In light of increased tensions as a result of upwardly spiraling inflation and energy costs; President Hu Jintao might be encouraged to crack down more on free press and coverage of unrest that will likely emerge as people are able to afford less and less.
The Chinese belief has long been that silencing opposition makes it go away. We’ll see what happens over the coming months.
Due to transportation costs, Chinese food prices will increase even more than the 22% percent they have already appreciated since last year. (In all, according to the BBC, China’s inflation as of April was up 8.5% on the year.) Rising inflation could lead to big problems and the end of 4 kuai (.50 cent) meals that sustain many low-paid migrant workers who labor in the cities and send remittances to their farming families.
Already, there has been a slight decrease in the amount of migrant workers in China’s coastal cities (regrettably, I can’t currently find the Journal article I saw the numbers for this cited in- I will post it as soon as I find it), driving up prices for construction and leading to more inflation. The eventual return of these workers to their villages and second-tier cities might be good for the economy in the long-term as some population stress is removed; but in the short term, their return with big city views, and big city demands for quality of life, these returnees could have big cosmopolitan demands for their local governments- demands that might not be met and could cause social unrest.
ONE Beijing still needs to subsidize a gap of around $20 in international purchases of oil. Its importing companies are still losing cash, but ultimately China can weather slightly cheaper oil prices than the rest of the world since “average Chinese [domestic] production costs were about $US20 ($21)”. It’s the internationally-bought oil gap that China has to pay for.
TWO China also has to manage the social unrest that will originate due to the rising oil prices. Subsidies to the right populations should take a lot of the bite out of that unrest. Prof. Victor Shih of Northwestern speculates a little on what needs to be done to prop up the Chinese middle and lower classes after gas prices rise.

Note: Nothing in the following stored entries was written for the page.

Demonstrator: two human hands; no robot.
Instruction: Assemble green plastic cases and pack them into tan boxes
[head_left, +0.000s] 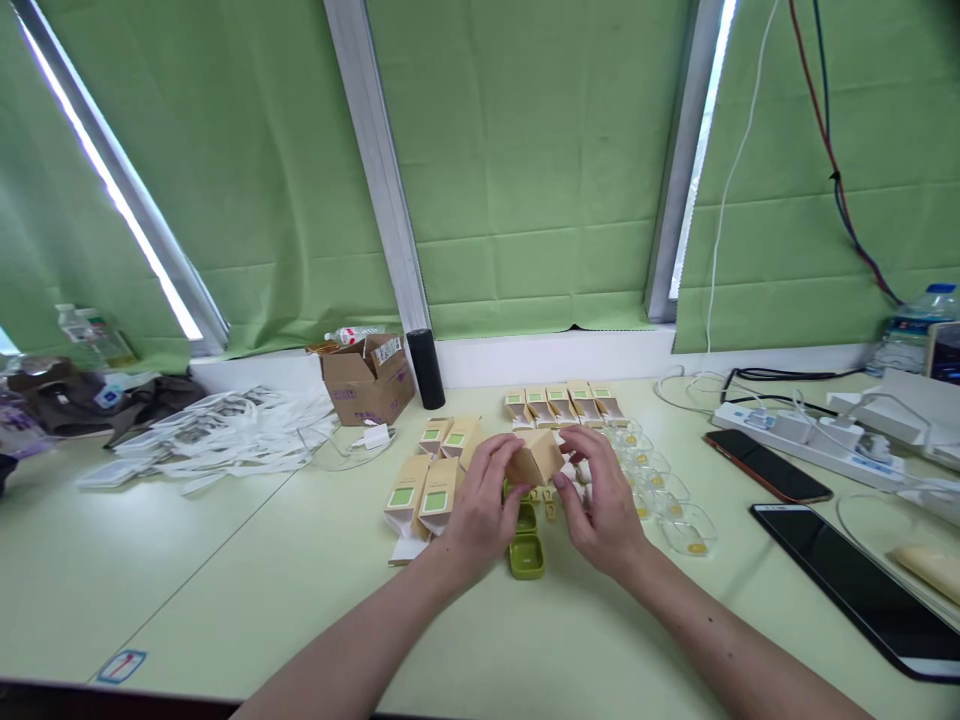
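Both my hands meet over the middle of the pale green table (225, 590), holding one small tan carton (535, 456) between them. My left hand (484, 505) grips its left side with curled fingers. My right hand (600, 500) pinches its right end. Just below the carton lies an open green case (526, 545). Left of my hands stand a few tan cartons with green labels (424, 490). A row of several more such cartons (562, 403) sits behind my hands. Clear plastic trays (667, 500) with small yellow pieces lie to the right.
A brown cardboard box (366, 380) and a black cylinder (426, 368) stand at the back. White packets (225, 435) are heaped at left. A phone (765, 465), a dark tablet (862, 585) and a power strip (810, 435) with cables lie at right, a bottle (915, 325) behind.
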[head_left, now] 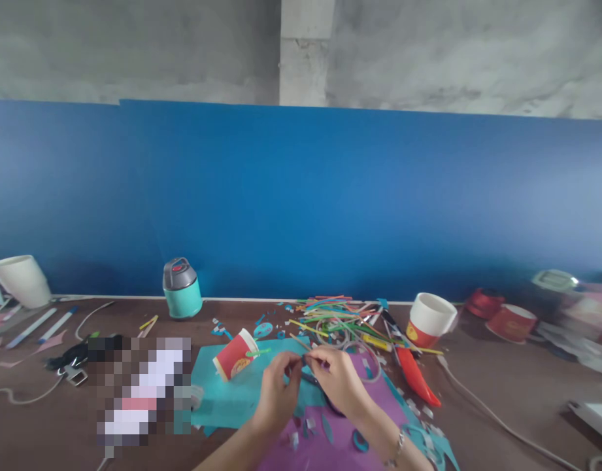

THREE There may be citizen-government clashes over the increased oil prices, much as there were in March 2007 during the Yongzhou Mass Incident, sparked over rising public transportation costs. This could be why public transport costs are being kept steady. (According to the FT, “CSFB, the investment bank, estimates that an 8 per cent increase in fares would add 2.3 percentage points to inflation. “)
FOUR If there are clashes, the government will likely clamp down, and try to keep the media from reporting on negative developments since China does not want to look bad in the year of its Olympics (as noted in my earlier article.) How successful they are remains to be determined.
Also of note: An article on hidden cost of fuel subsidies explains why China needed to reevaluate its oil prices.
And Forbes discusses in more detail the weird situation where one of China’s national oil companies, Sinopec suffered under the system and required billions in state subsidies to prop up its foreign oil acquisitions.